What is the ratio of equity?
The ratio of equity is a calculation or financial ratio that determines the amount of lever effect that the company must use. In fact, it is usually referred to as the ratio of debt/equity or debt to its own capital because it measures the amount of the company's obligations compared to its own shareholders' capital. Another way to look at your own capital is to consider it a share of the debt used by the company to finance the assets of the company. In general, the equation is used for calculation. A similar calculation includes only long -term debt as part of liabilities rather than total liabilities of long -term and short -term). In other circumstances, however, it can also be applied to personal financial situations. In this case, the equation calculates the amount of personal debt financed by the individual's personnel assets.
Since the ratio of equity is measurement, whether the measurement is high or low is the sign of the company's financial status. For example, a high debt ratio to its own capital indicates thatThe company funds its growth with a large amount of debt. In general, the fall of the company with a high ratio of equity is that the company's earnings are fluctuating. Above all, the fluctuation is caused by the interest costs incurred by the company from the financing of the debt.

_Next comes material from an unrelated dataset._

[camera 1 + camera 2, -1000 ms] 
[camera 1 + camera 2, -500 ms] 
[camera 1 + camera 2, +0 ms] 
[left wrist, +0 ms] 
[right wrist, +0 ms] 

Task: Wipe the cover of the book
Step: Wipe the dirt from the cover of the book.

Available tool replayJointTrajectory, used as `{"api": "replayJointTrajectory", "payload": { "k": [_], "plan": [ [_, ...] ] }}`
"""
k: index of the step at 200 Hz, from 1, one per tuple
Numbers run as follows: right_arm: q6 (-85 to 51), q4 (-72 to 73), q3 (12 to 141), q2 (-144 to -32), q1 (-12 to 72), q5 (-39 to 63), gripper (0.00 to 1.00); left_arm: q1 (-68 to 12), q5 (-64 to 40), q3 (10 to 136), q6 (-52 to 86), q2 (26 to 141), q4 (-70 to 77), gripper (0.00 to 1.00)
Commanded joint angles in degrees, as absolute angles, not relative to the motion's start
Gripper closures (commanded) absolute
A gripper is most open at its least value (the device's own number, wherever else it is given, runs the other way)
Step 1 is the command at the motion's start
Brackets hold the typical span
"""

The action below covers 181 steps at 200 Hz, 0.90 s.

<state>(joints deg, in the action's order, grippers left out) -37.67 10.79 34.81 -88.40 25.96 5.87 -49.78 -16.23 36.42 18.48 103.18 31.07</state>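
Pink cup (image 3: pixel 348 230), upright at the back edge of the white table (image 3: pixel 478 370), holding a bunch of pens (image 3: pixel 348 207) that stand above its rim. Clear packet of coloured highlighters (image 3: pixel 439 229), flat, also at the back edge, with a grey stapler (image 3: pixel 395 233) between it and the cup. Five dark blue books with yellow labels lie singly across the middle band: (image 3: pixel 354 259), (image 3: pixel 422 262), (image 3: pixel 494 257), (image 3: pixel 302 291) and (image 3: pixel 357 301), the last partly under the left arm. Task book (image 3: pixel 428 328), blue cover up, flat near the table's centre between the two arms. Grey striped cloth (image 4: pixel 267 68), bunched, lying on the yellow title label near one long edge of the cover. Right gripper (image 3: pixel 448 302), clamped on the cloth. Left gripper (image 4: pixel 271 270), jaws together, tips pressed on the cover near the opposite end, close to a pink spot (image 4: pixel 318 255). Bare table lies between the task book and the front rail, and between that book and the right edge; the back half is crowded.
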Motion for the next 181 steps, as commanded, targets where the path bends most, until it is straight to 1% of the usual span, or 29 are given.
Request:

However, the high capital ratio does not automatically mean that the company's income is low. In fact, the opposite tends to be true. For example, companies that finance the increase in debt operations have the ability to generate higher income than if they had no money to finance different people and resources needed to increase operations.When Earnings increases for business, it also increases income for shareholders. This is because the income for the company increases, but the number of shareholders remains the same. This causes an increase in the available funds to be distributed and distributed between the same number of shareholders, thusE increases the income of shareholders.
The industry that the company is involved can also affect the ratio. For example, car manufacturers tend to have a high ratio. Computer companies on the Flip side tend to have a low ratio.